Get Nuge help, so he can stay forever.

  • ed from edmonton

    I remain amazed by the extreme emotional attachment many have for RNH. I don’t any player in Oiler history has ever had such a dedicated following. It must be his “bit next door” looks, as the author pointed out his play has its flaws. Even the author shows his RNH fan boy status in his last statement. RNH ideal spot would be on a team where he is a 2nd line forward that is not asked to kill penalties or take faceoffs.

    • JayTee

      When the kid has gone about his business, not complained, effectively changed his whole game from offensive catalyst to two-way forward to sacrifice offense to improve his defensive game to allow his team an opportunity to win, having to endure 1 winning season in 8, yeah you’re damn right we love NUUUUUGE. I for one hope he’s an Oiler for life.

      • ed from edmonton

        The thing about being attached to any player is that they are with your team for a while and then they will be playing against your team. Then he is your nemesis. How many players have played their entire careers with the Oilers (other than players who played a hand full of games and were never seen again, like Alex Plante)? Zero, not one player. This is not unusual in today’s game. For example the Phlegms have one player, Jim Peplinski and the Nucks have the Sedins and one other guy.
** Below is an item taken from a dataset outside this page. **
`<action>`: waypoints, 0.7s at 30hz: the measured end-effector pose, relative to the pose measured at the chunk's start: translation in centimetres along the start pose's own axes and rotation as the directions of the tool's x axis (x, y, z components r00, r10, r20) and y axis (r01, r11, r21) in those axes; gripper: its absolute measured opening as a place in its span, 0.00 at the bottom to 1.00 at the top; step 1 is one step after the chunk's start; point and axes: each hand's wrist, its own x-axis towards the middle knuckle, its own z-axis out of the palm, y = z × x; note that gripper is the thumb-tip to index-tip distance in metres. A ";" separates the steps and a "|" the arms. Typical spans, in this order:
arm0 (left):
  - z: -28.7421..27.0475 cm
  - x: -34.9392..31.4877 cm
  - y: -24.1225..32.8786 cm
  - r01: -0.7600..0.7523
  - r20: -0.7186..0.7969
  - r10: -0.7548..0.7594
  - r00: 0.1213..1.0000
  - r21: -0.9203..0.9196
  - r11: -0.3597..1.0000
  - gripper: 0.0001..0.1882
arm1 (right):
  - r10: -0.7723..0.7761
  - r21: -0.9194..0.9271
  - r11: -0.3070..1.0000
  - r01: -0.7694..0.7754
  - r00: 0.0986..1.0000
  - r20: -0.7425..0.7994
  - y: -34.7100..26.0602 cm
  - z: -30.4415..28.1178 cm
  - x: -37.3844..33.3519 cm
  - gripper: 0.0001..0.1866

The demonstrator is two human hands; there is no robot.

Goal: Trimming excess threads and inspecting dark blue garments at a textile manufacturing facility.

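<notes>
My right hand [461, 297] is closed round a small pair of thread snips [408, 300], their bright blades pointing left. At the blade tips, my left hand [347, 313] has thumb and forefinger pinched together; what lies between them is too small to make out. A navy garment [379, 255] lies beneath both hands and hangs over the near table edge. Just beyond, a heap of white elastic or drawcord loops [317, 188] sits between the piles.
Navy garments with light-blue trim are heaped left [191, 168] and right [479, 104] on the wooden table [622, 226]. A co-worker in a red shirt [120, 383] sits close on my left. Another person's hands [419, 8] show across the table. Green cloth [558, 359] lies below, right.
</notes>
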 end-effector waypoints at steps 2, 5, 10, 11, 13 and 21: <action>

It’s pretty much guaranteed that RNH will be playin against your team at some point.

  • Abagofpucks

    I would like to know why Good thinks he will never get to 69 points again?
    The way i see it get him a couple of guys that actually belong on a second line and watch him get 80.

      • The Rookie

        Most common was McDavid, because at the start of the year he was on Mcdavids wing. But that didn’t last long and the rest of the season was a revolving door of line mates. Yes McDavid was the most common, but it wasn’t even half the season

        • Willfkk

          The point I was trying to make, is that he won’t get 80 points like Abagofpucks suggested.

          It is reasonable to expect 60 points from RNH when playing with elite talent regularly (e.g. McDavid, Hall). That is evident in past seasons.

          Look at 16-17, he mostly played (all situations) with Lucic and Eberle, both whom put up 50+ points, while RNH only manged 43. Both Eberle and Lucic were top 6 talent in that year and yet he still put up what would be considered subpar numbers for a 2C.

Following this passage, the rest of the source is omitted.